Le danger réside donc dans la consommation d’aliments cultivés dans un environnement contaminé. C’est pourquoi de nombreux pays ont adopté des normes de concentration maximale en ETM pour les sols et les cultures afin de garantir des niveaux de sécurité élevés pour leurs citoyens mais des dépassements de ces normes sont souvent décrits dans la littérature. Une des solutions proposées à cette exposition aux ETM est le lavage préalable des récoltes avant consommation.

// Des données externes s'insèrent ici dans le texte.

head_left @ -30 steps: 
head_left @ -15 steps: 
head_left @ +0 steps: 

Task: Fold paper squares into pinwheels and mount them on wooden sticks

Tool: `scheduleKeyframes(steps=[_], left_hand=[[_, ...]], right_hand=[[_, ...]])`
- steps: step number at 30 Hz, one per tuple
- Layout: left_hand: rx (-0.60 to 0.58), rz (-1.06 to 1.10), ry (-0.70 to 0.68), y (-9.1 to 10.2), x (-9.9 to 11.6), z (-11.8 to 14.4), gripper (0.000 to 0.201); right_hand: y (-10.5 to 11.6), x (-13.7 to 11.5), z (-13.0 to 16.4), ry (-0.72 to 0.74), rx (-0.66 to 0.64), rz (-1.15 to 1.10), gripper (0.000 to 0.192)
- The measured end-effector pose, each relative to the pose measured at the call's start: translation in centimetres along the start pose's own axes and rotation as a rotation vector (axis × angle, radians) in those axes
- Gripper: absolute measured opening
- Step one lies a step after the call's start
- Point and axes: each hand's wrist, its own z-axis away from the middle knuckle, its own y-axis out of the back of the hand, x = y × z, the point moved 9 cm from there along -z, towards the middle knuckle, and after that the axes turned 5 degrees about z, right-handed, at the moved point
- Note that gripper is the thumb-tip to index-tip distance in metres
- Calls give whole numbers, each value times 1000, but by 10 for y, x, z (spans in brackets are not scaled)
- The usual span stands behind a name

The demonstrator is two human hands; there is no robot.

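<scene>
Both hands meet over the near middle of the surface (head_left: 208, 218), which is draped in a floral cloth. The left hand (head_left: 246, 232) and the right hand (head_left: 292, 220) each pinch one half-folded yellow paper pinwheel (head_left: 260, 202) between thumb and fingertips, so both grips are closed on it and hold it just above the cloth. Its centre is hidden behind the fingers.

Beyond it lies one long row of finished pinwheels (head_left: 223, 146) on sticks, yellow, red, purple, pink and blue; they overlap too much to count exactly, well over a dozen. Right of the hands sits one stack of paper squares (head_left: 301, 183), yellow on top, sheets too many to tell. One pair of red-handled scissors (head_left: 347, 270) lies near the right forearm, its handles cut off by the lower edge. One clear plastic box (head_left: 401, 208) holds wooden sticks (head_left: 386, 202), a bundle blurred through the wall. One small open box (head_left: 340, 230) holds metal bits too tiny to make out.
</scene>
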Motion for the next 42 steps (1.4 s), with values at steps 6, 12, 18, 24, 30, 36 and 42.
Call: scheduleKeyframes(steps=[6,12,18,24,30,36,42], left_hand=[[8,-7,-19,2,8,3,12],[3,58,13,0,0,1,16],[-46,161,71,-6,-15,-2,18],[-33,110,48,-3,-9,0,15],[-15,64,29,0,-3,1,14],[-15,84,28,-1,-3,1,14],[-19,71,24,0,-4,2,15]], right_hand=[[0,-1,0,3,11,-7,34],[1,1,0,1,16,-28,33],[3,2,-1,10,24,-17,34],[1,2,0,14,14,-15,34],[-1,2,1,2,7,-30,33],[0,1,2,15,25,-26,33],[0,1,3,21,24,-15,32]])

En Europe, plusieurs études réalisées en milieu urbain présente des teneurs en Cd et en Pb dans les sols qui peuvent dépasser les normes légales européennes et qui sont majoritairement liés à des concentrations également en dépassement pour les fruits et les légumes. En RBC, le projet A.R.B.R.E.S. qui s’est focalisé sur la contamination en ETM des fruits a récemment mis en évidence des contaminations essentiellement en zinc et en plomb dans les sols, pouvant dépasser les normes légales européennes (respectivement 17,5 % et 7,4 % des échantillons) ; ainsi qu’une contamination en cadmium et en plomb des fruits lavés, également susceptible de dépasser les normes légales européennes (respectivement 4,8 % et 7,7 % des échantillons). Peu d’études sont néanmoins disponibles pour évaluer la situation générale des légumes cultivés en RBC alors qu’ils représentent un risque accru de contamination par rapport aux fruits.